◆ **Work to complete**: The line with "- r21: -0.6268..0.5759", the line with "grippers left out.", and all lines between them in the material below: return these exactly, and no others.

◆ **Recorded data**:
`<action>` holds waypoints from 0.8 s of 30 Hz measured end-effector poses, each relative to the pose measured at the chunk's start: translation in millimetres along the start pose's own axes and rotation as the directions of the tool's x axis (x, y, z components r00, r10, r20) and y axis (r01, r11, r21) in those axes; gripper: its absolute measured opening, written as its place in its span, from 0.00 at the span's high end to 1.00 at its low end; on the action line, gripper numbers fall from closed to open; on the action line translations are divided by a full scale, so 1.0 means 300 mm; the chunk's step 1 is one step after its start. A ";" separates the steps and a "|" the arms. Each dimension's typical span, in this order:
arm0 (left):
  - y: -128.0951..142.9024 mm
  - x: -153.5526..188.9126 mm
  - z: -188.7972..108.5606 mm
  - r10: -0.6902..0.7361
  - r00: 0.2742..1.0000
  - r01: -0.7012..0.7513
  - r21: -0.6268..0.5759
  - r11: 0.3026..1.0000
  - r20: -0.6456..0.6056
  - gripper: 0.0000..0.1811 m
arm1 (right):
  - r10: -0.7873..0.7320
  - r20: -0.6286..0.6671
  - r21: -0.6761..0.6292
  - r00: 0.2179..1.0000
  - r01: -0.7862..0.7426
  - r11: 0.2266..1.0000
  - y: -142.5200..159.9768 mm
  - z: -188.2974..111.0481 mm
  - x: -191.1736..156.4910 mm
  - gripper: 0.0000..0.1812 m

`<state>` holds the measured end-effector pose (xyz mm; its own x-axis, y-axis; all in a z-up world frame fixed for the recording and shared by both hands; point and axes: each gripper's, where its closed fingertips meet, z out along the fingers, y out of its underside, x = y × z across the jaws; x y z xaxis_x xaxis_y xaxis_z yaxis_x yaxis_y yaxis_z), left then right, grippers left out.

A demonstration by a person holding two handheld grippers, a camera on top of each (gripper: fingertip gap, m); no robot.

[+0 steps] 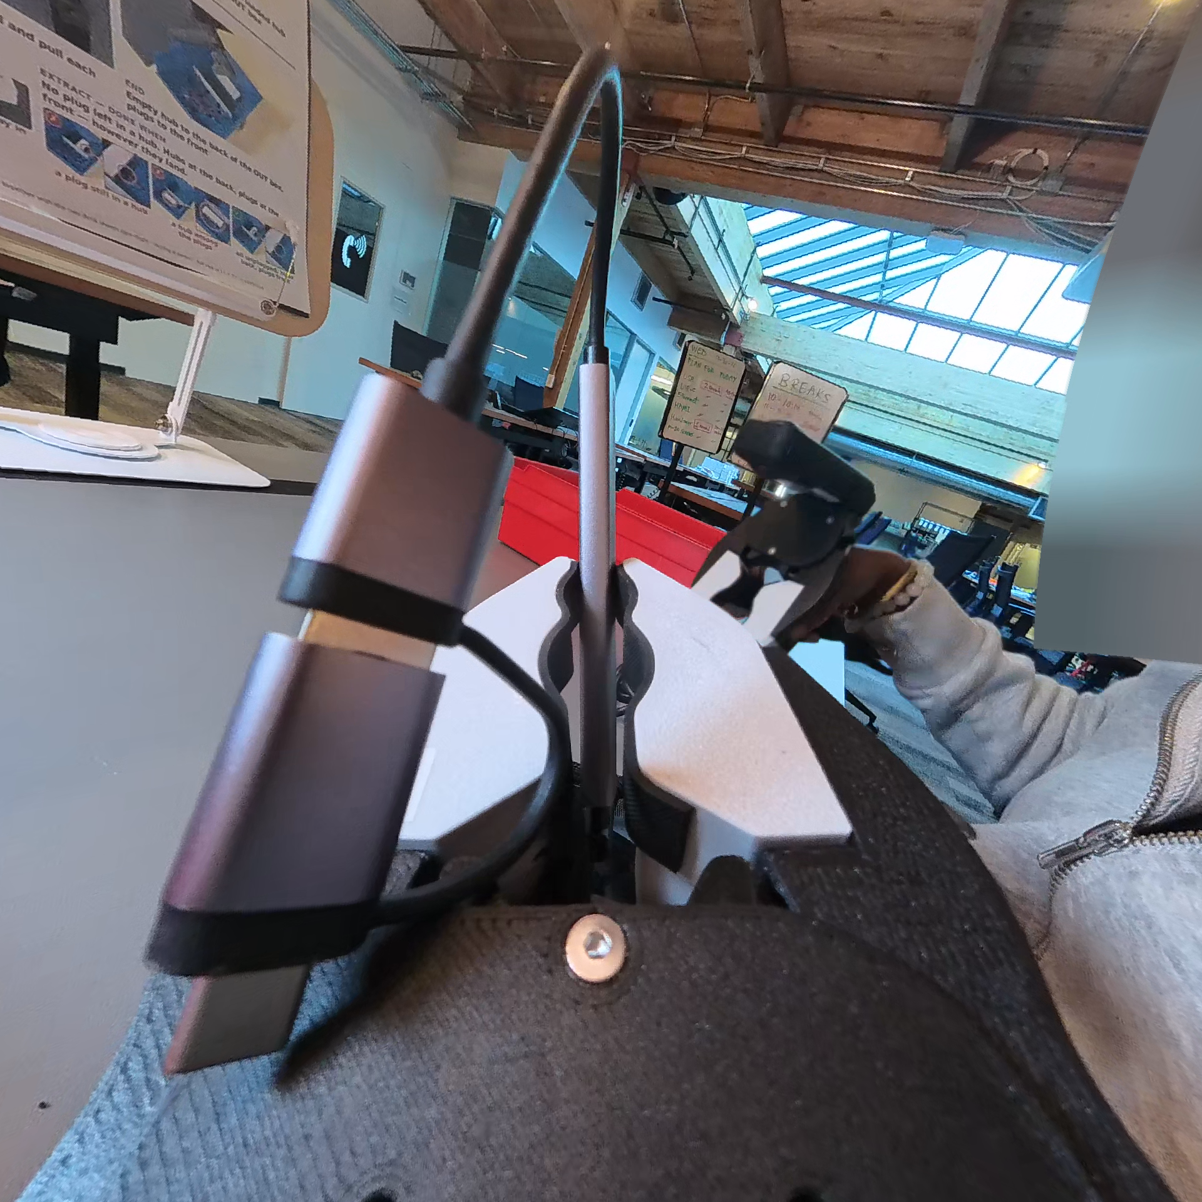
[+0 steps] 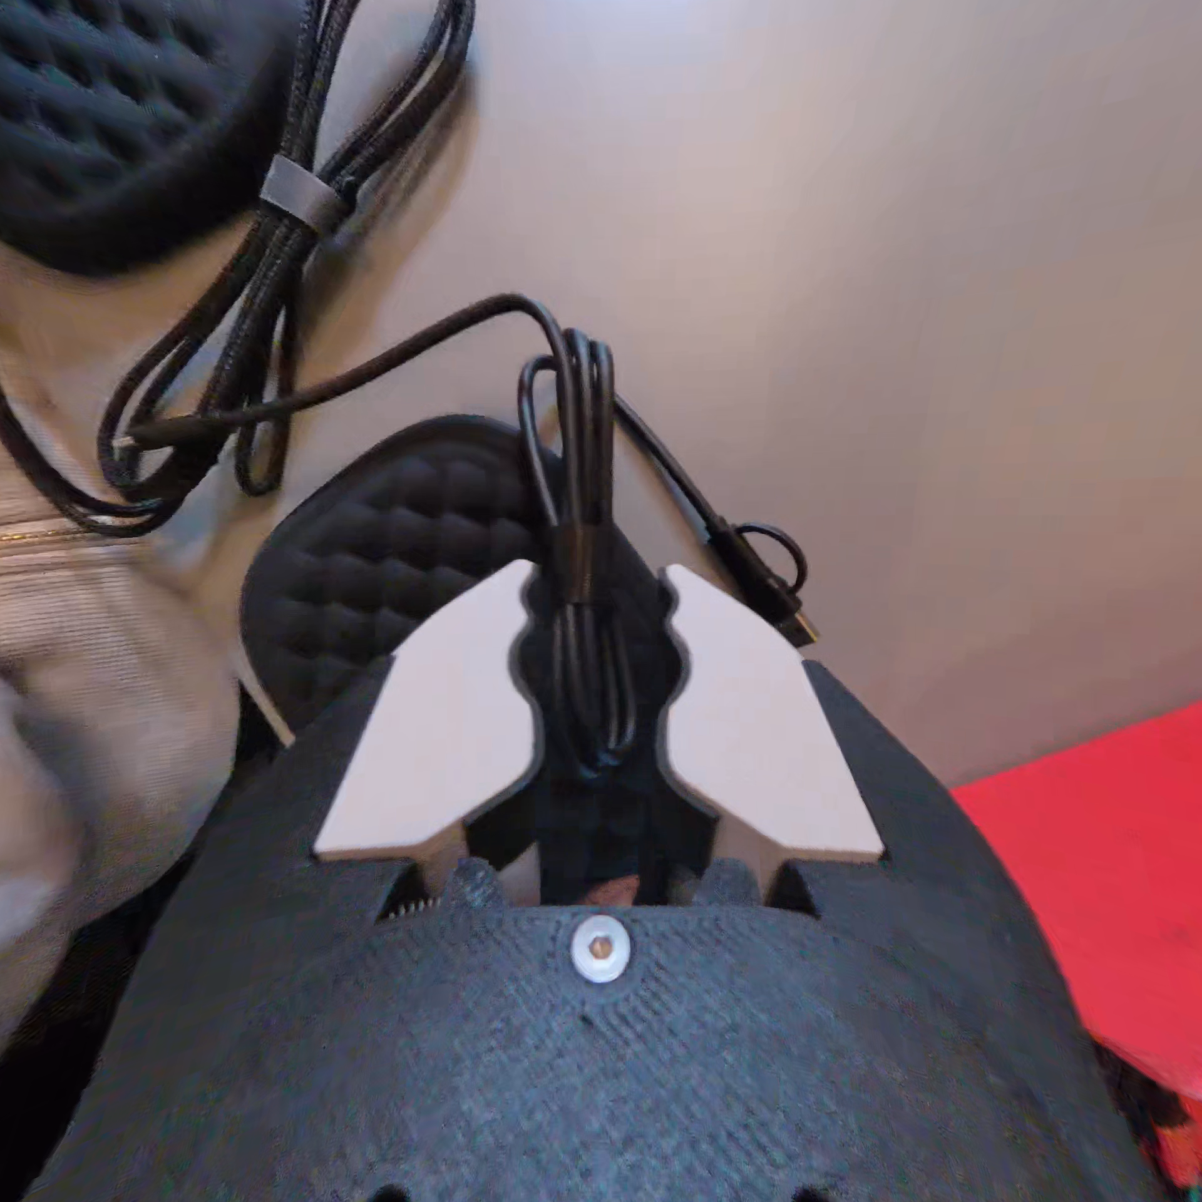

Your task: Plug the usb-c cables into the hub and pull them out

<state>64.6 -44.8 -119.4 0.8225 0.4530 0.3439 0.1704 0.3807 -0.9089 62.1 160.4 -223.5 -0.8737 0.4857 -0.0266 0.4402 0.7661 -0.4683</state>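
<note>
Hub [image 1: 595, 585], a slim grey bar seen edge-on at centre frame in the left wrist view, is pinched upright in the left hand-held gripper [image 1: 593, 579], its lead arcing up and over to a grey adapter plug [image 1: 364, 650] hanging at left. In the right wrist view, the right hand-held gripper [image 2: 598, 624] is clamped on a bundled black usb-c cable [image 2: 588, 566]; its free connector [image 2: 797, 624] trails at right of centre over the table [image 2: 910, 260]. Likely the step is fetching a cable for insertion; next, the connector, not the bundle, needs gripping and lining up with a hub port. A braided cable bundle [image 2: 260, 293] lies at upper left, a red bin [image 2: 1106, 845] at lower right. Beyond: an instruction board [image 1: 162, 149], wooden ceiling beams, skylights.
</note>
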 end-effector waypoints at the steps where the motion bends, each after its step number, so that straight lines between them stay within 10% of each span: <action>1: 0.000 0.000 0.000 -0.001 1.000 0.001 -0.001 1.000 -0.001 0.95 | -0.015 -0.008 0.024 1.000 0.015 1.000 -0.007 0.006 -0.002 0.88; 7: -0.001 -0.003 -0.001 -0.013 1.000 0.013 0.002 1.000 -0.002 0.95 | -0.042 -0.126 0.281 0.991 0.076 0.957 -0.104 -0.146 0.040 0.90; 14: 0.000 -0.003 0.001 -0.011 1.000 0.011 -0.001 1.000 -0.002 0.95 | 0.244 -0.528 0.636 0.813 0.187 0.749 -0.116 -0.718 0.255 0.91; 19: 0.002 -0.003 0.002 -0.009 1.000 0.009 -0.004 1.000 0.001 0.95 | 0.312 -0.728 0.494 0.611 0.151 0.856 0.091 -0.847 0.388 0.91; 24: 0.004 -0.004 0.003 -0.003 1.000 0.003 -0.008 1.000 0.006 0.95 | 0.110 -0.839 0.172 0.533 0.068 0.983 0.257 -0.733 0.487 0.91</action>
<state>63.4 -44.1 -120.5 0.8186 0.4569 0.3481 0.1775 0.3752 -0.9098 13.9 383.0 -69.4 -0.2432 0.6960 0.6756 0.3374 0.7137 -0.6138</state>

◆ **Solved problem**:
  - r21: -0.6268..0.5759
  - r11: 0.3026..1.0000
  - r20: -0.6456..0.6056
  - gripper: 0.0000..0.1811 m
arm1 (right):
  - r10: -0.7873..0.7320
  - r20: -0.6286..0.6671
  - r21: -0.6761..0.6292
  - r00: 0.2179..1.0000
  - r01: -0.7862..0.7426
  - r11: 0.2266..1.0000
  - y: -142.5200..159.9768 mm
  - z: -188.2974..111.0481 mm
  - x: -191.1736..156.4910 mm
  - gripper: 0.0000..0.1812 m

`<state>` holds the measured end-effector pose (xyz mm; its own x-axis, y-axis; all in a z-up world frame fixed for the recording and shared by both hands; point and axes: each gripper's, where its closed fingertips meet, z out along the fingers, y out of its underside, x = y × z across the jaws; x y z xaxis_x xaxis_y xaxis_z yaxis_x yaxis_y yaxis_z), left then right, grippers left out.

Nothing else is needed for this exercise.